One of the problems of R is speed and memory. Below I compare three methods to perform multiple linear regression.

The built in R function is lm(). It is the slowest. A bare bones R implementation is lm.fit() which is substantially faster but still slow. The fastest method is to use Rcpp and RcppArmadillo which is the C++ Armadillo linear algebra library.

Using a 31400 x 4 design matrix a simulation is run to compare the three methods:

A simulation of 1000 multiple linear regressions using the R function lm() provides the below average system time:

> mean(s_lm) [1] 0.067614

A simulation of 1000 multiple linear regressions using the R function lm.fit() provides the below average system time:

> mean(s_lmfit) [1] 0.006888
This is an improvement of almost 9 times over lm()

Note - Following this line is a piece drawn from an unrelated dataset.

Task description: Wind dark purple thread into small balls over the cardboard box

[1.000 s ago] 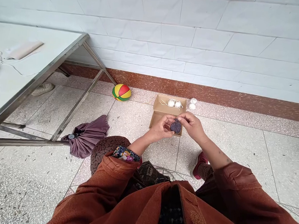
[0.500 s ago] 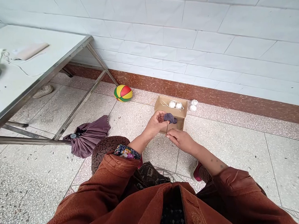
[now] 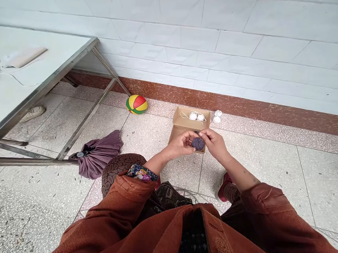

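My left hand [image 3: 182, 145] is closed around a small purple-grey ball of yarn [image 3: 198, 144], held over an open cardboard box [image 3: 174, 131] on the floor. At the ball's upper right, my right hand [image 3: 216, 144] pinches with thumb and forefinger, apparently on the yarn's strand, which is too thin to make out here. Two white yarn balls [image 3: 196, 116] with loose ends lie in the box's opened lid. My hands and the ball hide much of the box's lower part.
Two more white balls [image 3: 217, 117] sit on the floor right of the lid. A striped rubber ball [image 3: 137, 104] rests near the wall. To the left are a folded purple umbrella [image 3: 98, 154] and a metal-framed table [image 3: 61, 55], with a shoe [image 3: 34, 113] beneath it.
My right hand has risen from below the ball to its upper right side. The yarn ball has shifted right and slightly down, with my left hand turned around it.
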`<action>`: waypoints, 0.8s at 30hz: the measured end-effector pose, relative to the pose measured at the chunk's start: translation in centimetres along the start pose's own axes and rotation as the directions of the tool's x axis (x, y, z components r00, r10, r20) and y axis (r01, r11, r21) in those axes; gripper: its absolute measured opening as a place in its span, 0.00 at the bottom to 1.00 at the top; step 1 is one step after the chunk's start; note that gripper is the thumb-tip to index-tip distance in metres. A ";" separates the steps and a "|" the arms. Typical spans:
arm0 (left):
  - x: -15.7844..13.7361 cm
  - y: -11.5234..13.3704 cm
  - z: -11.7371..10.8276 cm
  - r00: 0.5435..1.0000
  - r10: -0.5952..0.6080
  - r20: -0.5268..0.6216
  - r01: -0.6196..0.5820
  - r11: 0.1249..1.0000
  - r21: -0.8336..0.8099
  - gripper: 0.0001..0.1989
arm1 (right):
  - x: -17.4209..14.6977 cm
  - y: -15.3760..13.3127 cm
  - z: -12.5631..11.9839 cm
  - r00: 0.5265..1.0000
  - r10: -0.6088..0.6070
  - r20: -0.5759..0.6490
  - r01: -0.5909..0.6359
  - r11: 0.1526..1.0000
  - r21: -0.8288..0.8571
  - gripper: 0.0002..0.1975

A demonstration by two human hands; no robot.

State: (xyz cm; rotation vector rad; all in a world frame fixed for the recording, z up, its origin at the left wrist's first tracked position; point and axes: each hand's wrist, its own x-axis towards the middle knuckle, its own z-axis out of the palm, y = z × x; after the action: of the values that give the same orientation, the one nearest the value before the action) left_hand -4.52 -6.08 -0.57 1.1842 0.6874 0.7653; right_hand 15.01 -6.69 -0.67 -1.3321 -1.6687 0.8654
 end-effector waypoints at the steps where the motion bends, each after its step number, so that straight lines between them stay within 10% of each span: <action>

A simulation of 1000 multiple linear regressions using the C++ implementation using Rcpp and RcppArmadillo code below:
 // [[Rcpp::depends(RcppArmadillo)]]  
 #include <RcppArmadillo.h>  
 using namespace Rcpp;  
 using namespace arma;  
 // [[Rcpp::export]]  
 arma::mat lm_rcpp(arma::mat X,arma::vec y) {  
 arma::vec b_hat;  
 b_hat = (X.t()*X).i()*X.t()*y;  
 return(b_hat);  
 }  
> mean(s_rcpp) [1] 0.002169

The Rcpp code is 30 times faster than the basic R lm() implementation!